Druggability index as a guide for compound synthesis.

Chemical space for low molecular weight compounds is estimated to be of the order of 10100 (10 power 100). It is an enormous number, and, evidently, the search for suitable druglike compounds should be driven by knowledge. The first step in this direction was the Lipinski rule of 5, which restricted the search to some extent. Further, a set of medicinal and structural filters were introduced in order to narrow chemical space. For the last decade, many vendors synthesized and commercialized their screening compounds collections, making millions of them available for high-throughput screening (HTS). Yet, the analysis of such large collections would have been a considerable time- and resource-consuming task.

For this reason, evaluation criteria for assessment of databases for druggability become the demands of the times. Databases offered by various commercial suppliers should be screened in silico to find the most promising candidates. To solve this problem, Sirois, S et al. (Sirois, S.; Hatzakis, G.; Wei, D.; Du, Q.; Chou ,K.C.; Assessment of chemical libraries for their druggabilitiy. Computational Biology and Chemistry, 2005, 29, 55-67) has recently offered a function of 12 parameters that takes into account physical, chemical and structural properties as well as the presence of undesirable functional groups. As the result, drug-likeness of entire collection is presented as a single integer. The authors have analyzed 44 databases including the Enamine database. The only pitfall of this comparison was that many analyzed databases were out-of-date (e.g., the Enamine's one was of 2002).

Starting from 2000, Enamine implemented a novel strategy in synthesis of drug-like compounds, named Real Database. Briefly, it can be described as Enamine's validated drug-like chemical space. We have developed more than 40 chemical reactions in which 25 000 building blocks are used for the design and synthesis of screening compounds.

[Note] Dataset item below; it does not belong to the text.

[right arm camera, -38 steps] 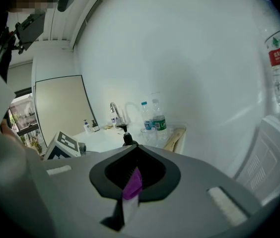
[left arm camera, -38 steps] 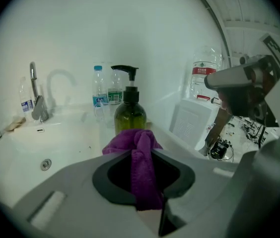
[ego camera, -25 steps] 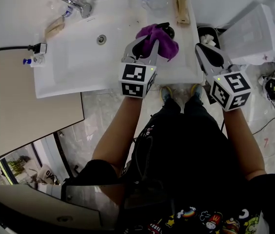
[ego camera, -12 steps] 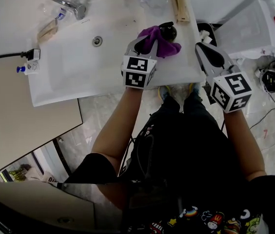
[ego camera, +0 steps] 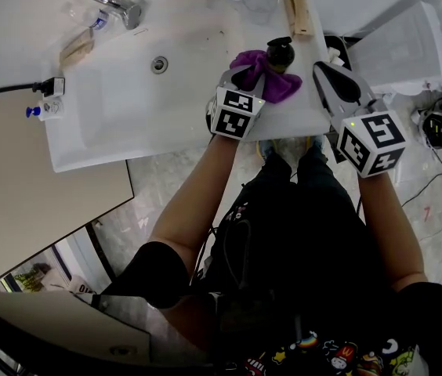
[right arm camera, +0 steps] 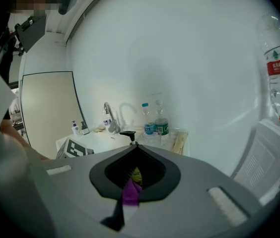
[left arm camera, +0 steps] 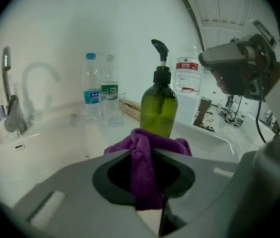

Prior to the synthesis, the compounds to be obtained are analyzed for druglikeness. Now the strategy is in its sixth year and proved its flexibility and efficacy. The Real Database was offered to many customers who selected compounds using their own criteria. Using this approach, in a very short period of time we have increased our stock collection from 80 000 in 2002 to 2 000 000 today.

According to the approach offered in the above mentioned article, we have calculated druggability coefficients of Stock collection of 2003, 3 years update (2003-2006), and Real Database of 01.01.2006:

Descriptor Real Database Stock collection of 2003 Stock update 2003-2006
Molecular Weight 0.009424 0.04 0.013
logP 0.061183 0.217 0.085
Rotatable bonds 0.029235 0.02 0.011
Hb Acceptors 0.103994 0.054 0.065
Hb Donors 0.000077 0.0007877 0.00045
Number of N,O atoms 0.000023 0.0006126 0.00003184
Halogens 0.0000125 0.00177 0.00011
Chain Length 0.3784763 0.184 0.211
Rings number 0.000386 0.00629 0.00108
CFnum 0.0 0.0 0.0
Big Ring 0.001733 0.002107 0.00165
Reactive 0.097181 0.08 0.06
Druggability index 0.682 0.601 0.448

For the stock collection, the largest differences were observed for MW, rotatable bonds and log P indices indicating that newly synthesized compounds better fit the "rule of five". This reflects Enamine's effort to create mainly drug-like screening substances. As of January 2006, only 9% of compounds exceeded 500 Daltons limit and 20% exceeded 5 LogP limit. Altered trend of other descriptors also confirmed enhancement of the stock with drug-like compounds. On average, a two-fold decrease was observed for each descriptor. However, slight increase was observed for HB acceptors and Chain Length descriptors, whereas CFnum descriptor was zero in all sets.

Analysis of stock increase with drug like filters revealed that the fraction of drug like compounds increased two-fold for the last 5 years, now reaching 55%:

Year Number of compounds Number of
druglike compounds
% of druglike compounds
2002 102 574 29 664 29
2003 168 614 56 499 34
2004 305 398 143 273 47
2005 402 150 214 489 53
2006 627 520 341 001 55

Considering its size, which is currently of the order of 11 million structures, REAL Database exhibits remarkable values as a source of screening compounds. The estimated druggability index for the REAL database is 0.682. Moreover, about 4 millions of these compounds have zero druggability index, making REAL Database the largest collection of drug like compounds in the world.